(Task instructions):
With pictures left out, write out exactly every line from the start of the data through the one that contains "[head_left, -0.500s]".

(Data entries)
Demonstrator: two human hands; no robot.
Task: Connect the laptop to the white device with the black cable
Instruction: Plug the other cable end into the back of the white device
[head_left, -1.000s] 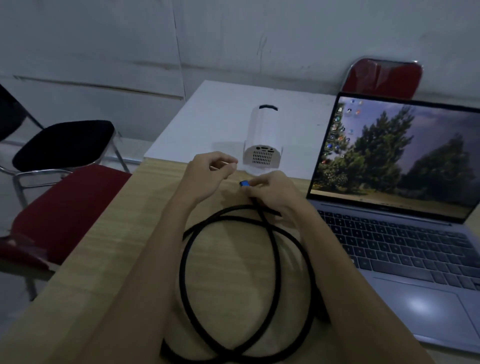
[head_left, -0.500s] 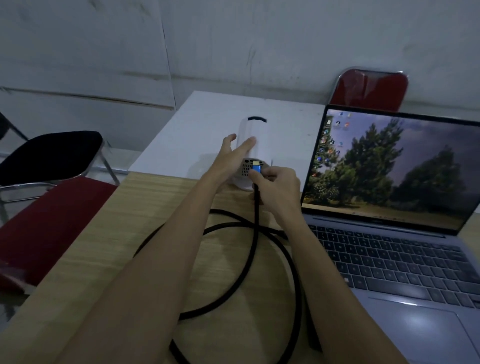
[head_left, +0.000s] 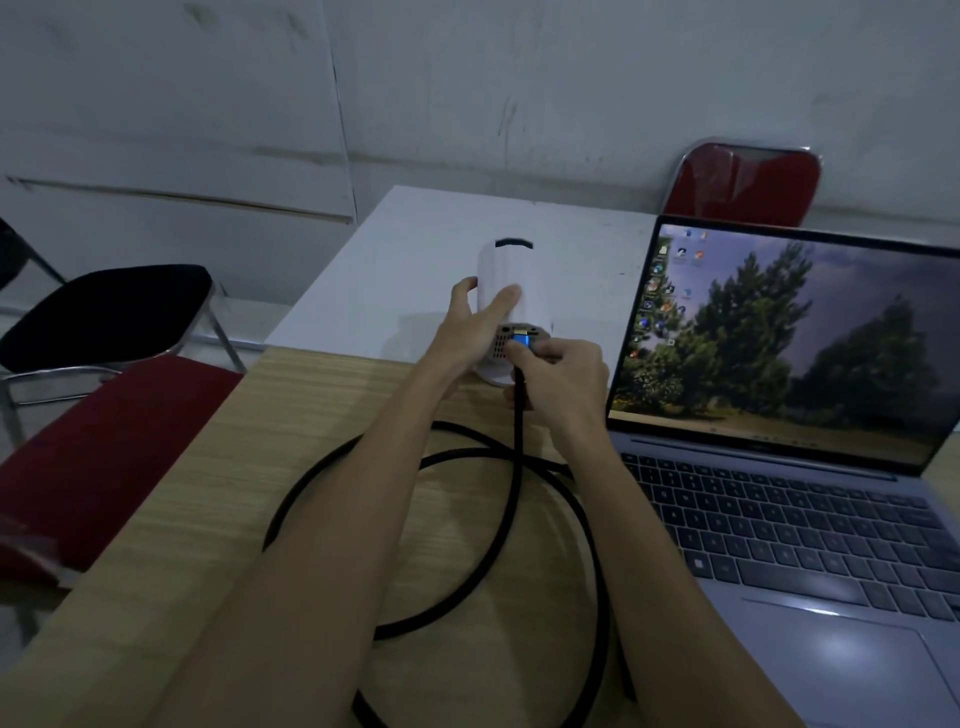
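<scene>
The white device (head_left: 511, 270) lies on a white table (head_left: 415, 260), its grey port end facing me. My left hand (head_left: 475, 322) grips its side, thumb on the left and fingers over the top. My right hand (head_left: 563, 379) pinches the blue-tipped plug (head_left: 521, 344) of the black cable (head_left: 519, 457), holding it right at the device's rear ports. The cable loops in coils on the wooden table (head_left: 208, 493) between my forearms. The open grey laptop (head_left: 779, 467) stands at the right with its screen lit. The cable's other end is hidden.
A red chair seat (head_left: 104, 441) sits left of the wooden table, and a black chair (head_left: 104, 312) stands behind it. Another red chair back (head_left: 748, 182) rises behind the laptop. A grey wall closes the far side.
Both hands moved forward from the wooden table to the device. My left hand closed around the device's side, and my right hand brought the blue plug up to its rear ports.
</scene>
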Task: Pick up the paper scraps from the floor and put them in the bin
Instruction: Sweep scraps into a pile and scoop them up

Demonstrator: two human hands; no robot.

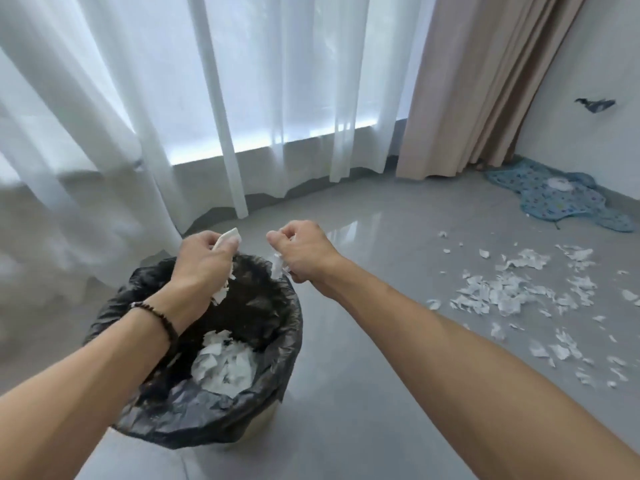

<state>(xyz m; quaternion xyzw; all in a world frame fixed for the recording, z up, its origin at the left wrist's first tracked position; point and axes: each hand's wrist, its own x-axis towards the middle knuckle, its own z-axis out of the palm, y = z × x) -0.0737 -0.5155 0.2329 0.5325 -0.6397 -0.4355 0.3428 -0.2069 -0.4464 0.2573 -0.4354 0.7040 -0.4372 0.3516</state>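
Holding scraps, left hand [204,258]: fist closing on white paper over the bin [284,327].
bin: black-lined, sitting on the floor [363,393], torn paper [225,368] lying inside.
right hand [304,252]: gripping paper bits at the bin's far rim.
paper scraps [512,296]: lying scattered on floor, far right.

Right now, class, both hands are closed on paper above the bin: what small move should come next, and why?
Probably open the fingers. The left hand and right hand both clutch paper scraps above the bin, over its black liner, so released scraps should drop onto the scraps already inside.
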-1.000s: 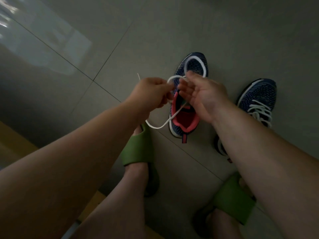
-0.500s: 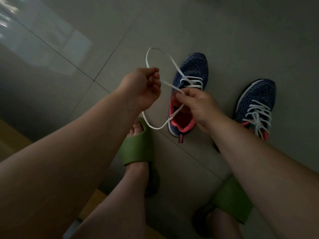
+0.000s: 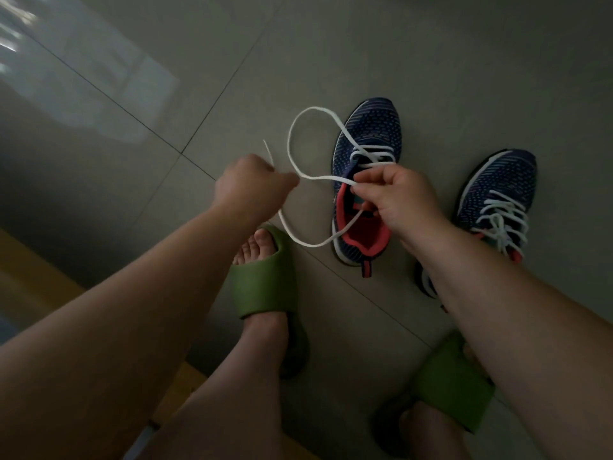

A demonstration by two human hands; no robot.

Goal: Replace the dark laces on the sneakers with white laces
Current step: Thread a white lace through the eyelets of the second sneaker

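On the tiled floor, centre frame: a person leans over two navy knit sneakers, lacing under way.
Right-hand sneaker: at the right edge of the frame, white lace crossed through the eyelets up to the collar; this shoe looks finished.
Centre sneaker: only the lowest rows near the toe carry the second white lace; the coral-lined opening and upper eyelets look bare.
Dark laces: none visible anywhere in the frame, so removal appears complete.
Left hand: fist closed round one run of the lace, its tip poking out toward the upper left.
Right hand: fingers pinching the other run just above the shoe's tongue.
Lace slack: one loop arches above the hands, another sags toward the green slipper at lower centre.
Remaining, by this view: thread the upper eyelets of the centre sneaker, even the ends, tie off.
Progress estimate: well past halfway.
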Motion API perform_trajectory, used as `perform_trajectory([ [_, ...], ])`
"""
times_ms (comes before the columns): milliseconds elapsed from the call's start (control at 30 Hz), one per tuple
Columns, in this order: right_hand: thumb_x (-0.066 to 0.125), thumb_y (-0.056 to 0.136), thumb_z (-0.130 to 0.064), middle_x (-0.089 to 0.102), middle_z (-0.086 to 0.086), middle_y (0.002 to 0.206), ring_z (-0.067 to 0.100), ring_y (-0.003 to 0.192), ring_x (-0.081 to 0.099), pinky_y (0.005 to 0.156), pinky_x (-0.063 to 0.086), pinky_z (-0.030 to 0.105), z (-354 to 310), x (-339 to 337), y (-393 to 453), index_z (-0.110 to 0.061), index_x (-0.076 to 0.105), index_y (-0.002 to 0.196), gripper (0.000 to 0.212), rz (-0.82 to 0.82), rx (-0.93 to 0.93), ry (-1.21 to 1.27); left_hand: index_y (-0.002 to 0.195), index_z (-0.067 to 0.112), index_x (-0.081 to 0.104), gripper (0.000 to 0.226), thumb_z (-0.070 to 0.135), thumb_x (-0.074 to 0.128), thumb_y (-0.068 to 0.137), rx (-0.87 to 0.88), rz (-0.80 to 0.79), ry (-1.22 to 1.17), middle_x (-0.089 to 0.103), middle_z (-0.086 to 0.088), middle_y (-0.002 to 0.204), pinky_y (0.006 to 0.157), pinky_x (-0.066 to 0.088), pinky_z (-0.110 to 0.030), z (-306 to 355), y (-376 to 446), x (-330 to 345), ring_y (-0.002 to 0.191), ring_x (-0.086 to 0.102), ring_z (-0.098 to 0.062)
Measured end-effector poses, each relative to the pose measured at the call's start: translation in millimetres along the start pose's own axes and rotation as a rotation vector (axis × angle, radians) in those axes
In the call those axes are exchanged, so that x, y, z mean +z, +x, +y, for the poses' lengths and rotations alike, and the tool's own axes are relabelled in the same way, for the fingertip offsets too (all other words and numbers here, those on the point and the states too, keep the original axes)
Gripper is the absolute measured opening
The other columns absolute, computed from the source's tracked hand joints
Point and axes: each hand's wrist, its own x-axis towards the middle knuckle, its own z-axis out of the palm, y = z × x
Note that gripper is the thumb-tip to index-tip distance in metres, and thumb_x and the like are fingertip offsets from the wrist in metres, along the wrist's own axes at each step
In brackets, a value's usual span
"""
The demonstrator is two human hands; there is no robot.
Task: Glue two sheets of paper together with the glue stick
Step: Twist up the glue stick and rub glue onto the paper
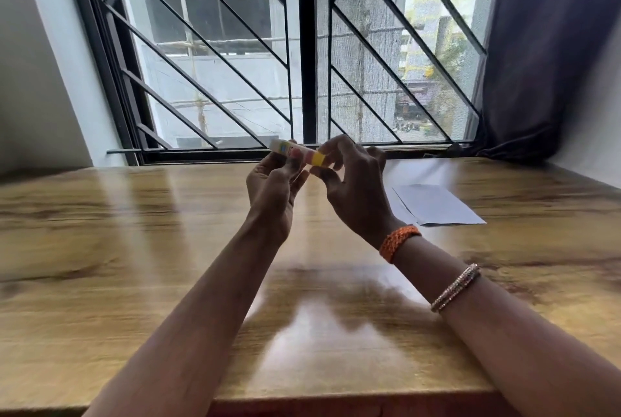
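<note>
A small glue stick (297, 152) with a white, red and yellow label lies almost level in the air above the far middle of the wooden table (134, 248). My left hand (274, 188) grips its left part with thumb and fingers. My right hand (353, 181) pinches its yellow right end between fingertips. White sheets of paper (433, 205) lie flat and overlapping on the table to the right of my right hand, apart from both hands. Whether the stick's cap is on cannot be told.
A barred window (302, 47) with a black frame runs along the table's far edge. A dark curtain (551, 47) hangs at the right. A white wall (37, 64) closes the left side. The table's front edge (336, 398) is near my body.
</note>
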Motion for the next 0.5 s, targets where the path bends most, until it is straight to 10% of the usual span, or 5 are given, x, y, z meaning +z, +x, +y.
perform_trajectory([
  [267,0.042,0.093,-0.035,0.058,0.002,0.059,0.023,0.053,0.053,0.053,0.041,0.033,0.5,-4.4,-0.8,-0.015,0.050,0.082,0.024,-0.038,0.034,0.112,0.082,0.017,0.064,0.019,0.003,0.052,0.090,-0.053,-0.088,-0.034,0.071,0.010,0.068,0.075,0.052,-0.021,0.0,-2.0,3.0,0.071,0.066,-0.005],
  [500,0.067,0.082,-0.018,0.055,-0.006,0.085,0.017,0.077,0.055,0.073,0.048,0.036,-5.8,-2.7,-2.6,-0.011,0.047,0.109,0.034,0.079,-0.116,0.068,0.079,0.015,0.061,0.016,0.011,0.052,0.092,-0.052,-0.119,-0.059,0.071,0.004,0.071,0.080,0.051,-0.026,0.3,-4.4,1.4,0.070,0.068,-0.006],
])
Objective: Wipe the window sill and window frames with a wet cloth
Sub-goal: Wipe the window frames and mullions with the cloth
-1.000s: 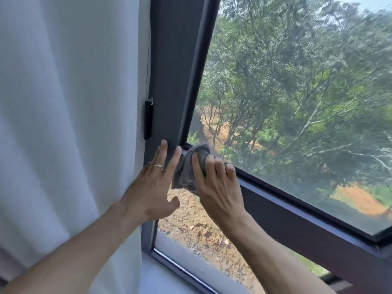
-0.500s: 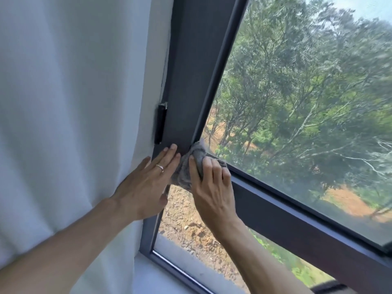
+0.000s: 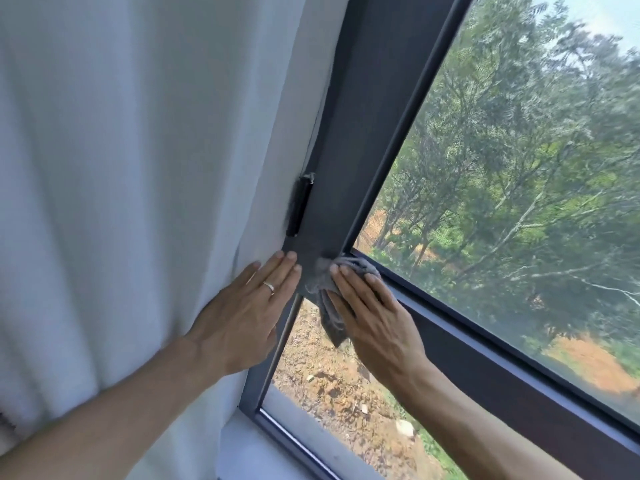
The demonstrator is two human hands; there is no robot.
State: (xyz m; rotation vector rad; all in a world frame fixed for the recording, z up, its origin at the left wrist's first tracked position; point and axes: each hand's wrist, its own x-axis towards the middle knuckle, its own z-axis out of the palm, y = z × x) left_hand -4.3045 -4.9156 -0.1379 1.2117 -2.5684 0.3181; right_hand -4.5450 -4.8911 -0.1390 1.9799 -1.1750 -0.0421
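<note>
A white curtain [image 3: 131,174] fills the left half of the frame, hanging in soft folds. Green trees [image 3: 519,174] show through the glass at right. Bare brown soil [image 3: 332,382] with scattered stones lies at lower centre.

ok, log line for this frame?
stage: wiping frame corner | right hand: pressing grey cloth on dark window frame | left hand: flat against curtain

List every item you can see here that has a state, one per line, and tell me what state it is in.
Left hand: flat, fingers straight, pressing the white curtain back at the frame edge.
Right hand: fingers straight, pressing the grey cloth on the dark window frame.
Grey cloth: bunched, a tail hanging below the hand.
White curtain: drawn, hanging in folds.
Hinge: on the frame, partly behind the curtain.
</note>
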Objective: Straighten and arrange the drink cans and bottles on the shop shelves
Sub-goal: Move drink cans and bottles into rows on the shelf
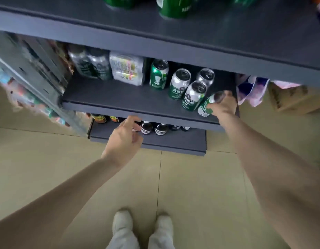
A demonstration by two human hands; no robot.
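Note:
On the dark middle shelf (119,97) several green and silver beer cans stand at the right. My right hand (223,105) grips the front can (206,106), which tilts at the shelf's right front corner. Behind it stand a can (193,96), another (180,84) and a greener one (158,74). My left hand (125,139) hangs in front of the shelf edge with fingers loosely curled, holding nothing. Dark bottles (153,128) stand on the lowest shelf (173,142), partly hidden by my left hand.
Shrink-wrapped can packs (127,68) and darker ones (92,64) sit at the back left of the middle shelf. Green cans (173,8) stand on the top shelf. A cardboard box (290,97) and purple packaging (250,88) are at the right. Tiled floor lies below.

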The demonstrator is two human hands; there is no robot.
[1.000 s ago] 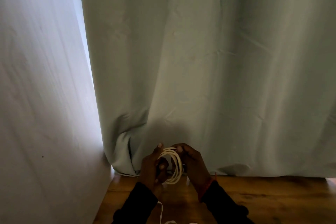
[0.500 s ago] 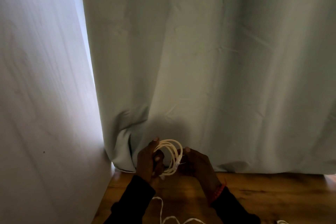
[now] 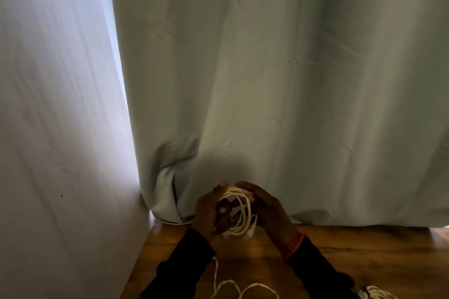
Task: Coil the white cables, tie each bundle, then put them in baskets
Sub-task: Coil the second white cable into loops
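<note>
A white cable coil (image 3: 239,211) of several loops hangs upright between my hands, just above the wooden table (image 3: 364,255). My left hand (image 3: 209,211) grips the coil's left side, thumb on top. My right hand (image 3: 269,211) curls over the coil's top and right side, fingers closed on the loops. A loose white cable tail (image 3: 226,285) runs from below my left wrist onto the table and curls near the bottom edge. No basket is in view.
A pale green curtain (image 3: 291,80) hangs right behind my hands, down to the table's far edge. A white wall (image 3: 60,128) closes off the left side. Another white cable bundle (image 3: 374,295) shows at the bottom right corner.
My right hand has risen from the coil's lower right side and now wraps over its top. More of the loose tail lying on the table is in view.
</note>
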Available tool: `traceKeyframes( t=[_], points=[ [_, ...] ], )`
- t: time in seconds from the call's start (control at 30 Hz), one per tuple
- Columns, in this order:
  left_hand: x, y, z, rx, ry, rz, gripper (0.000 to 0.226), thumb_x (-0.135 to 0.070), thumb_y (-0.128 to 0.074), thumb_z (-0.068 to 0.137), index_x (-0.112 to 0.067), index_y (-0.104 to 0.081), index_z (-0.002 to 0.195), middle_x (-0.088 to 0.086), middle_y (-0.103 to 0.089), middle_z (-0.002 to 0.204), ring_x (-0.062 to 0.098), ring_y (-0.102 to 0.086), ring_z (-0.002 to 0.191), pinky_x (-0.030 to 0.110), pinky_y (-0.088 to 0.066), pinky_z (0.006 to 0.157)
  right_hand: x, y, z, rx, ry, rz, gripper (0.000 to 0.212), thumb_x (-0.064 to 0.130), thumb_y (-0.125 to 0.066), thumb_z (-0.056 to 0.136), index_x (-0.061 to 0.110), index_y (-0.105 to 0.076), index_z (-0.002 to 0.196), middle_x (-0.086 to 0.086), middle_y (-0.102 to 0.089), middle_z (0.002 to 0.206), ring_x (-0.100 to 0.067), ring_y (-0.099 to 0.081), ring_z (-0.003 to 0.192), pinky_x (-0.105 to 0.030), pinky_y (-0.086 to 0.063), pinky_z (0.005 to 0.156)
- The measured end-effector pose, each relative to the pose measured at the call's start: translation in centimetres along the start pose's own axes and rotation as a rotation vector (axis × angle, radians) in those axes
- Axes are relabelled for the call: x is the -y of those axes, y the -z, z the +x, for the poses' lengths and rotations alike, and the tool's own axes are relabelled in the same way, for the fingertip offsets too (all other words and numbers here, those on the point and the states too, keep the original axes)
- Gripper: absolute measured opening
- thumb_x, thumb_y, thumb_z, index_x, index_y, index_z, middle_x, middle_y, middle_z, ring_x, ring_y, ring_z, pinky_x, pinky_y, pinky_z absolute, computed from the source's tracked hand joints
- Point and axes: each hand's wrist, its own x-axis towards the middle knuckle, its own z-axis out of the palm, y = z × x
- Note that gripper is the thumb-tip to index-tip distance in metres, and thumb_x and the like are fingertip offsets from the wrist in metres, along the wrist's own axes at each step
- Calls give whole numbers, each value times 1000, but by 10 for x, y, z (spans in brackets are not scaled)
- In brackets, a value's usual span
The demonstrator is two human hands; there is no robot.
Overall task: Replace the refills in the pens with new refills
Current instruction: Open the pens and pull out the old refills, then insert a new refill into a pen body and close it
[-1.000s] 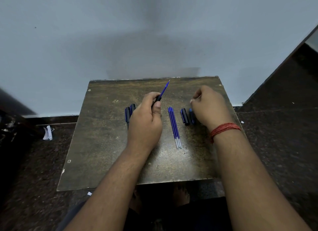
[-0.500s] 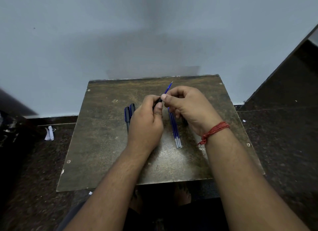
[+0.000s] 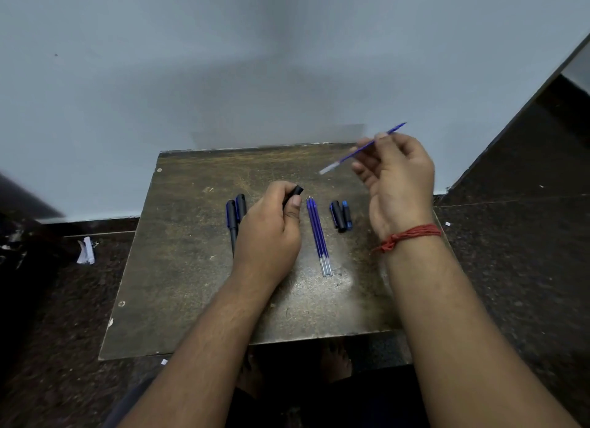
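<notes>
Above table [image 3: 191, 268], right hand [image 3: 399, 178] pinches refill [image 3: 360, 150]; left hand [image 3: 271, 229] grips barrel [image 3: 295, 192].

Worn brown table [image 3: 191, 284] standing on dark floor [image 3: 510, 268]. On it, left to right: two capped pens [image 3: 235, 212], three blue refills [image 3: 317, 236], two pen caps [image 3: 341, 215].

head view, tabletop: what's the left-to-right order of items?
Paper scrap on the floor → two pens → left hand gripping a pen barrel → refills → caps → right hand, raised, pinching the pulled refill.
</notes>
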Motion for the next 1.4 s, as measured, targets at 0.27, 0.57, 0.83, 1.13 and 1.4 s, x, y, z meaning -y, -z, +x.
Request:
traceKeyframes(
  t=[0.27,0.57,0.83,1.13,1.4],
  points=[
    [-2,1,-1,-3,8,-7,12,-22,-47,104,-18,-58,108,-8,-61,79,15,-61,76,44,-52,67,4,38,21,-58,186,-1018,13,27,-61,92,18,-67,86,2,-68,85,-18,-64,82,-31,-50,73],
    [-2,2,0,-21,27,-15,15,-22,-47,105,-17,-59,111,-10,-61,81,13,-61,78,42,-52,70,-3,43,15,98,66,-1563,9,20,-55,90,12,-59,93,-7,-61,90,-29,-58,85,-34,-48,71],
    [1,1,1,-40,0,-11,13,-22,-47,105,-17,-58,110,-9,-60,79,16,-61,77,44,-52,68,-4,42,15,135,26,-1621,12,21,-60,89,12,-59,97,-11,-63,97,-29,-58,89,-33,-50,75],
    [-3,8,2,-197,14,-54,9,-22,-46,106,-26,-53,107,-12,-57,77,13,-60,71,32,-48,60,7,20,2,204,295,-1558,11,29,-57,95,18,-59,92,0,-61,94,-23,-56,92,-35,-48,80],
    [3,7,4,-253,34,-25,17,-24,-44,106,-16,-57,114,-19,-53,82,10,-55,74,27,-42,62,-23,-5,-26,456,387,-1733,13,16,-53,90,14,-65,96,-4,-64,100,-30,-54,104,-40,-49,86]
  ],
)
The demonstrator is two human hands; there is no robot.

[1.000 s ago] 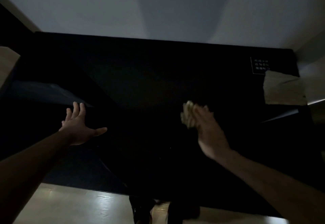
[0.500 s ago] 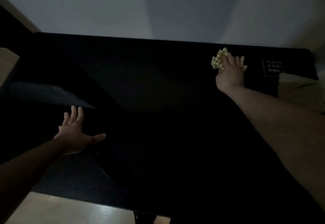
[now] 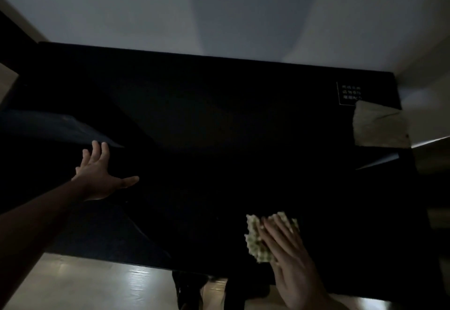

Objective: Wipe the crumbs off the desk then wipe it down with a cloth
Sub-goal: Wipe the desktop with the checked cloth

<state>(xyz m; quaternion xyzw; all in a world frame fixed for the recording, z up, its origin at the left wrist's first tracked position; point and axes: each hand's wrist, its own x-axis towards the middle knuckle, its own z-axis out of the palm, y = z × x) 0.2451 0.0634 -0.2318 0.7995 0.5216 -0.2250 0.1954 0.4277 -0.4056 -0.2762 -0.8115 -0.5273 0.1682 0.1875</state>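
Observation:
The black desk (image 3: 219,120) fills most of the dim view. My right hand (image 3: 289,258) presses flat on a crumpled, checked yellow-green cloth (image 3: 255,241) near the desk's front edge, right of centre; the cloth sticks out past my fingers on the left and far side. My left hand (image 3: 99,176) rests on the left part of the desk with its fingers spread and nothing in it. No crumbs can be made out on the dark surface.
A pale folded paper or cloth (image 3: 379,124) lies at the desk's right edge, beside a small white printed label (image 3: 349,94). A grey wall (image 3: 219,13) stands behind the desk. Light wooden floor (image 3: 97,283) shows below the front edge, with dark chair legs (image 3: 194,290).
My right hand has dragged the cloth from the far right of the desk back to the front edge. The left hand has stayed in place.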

(Task solution):
Demonstrator: two human hands; no robot.
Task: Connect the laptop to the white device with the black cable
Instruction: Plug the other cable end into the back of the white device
[head_left, -1.000s] 
[head_left, -0.500s] 

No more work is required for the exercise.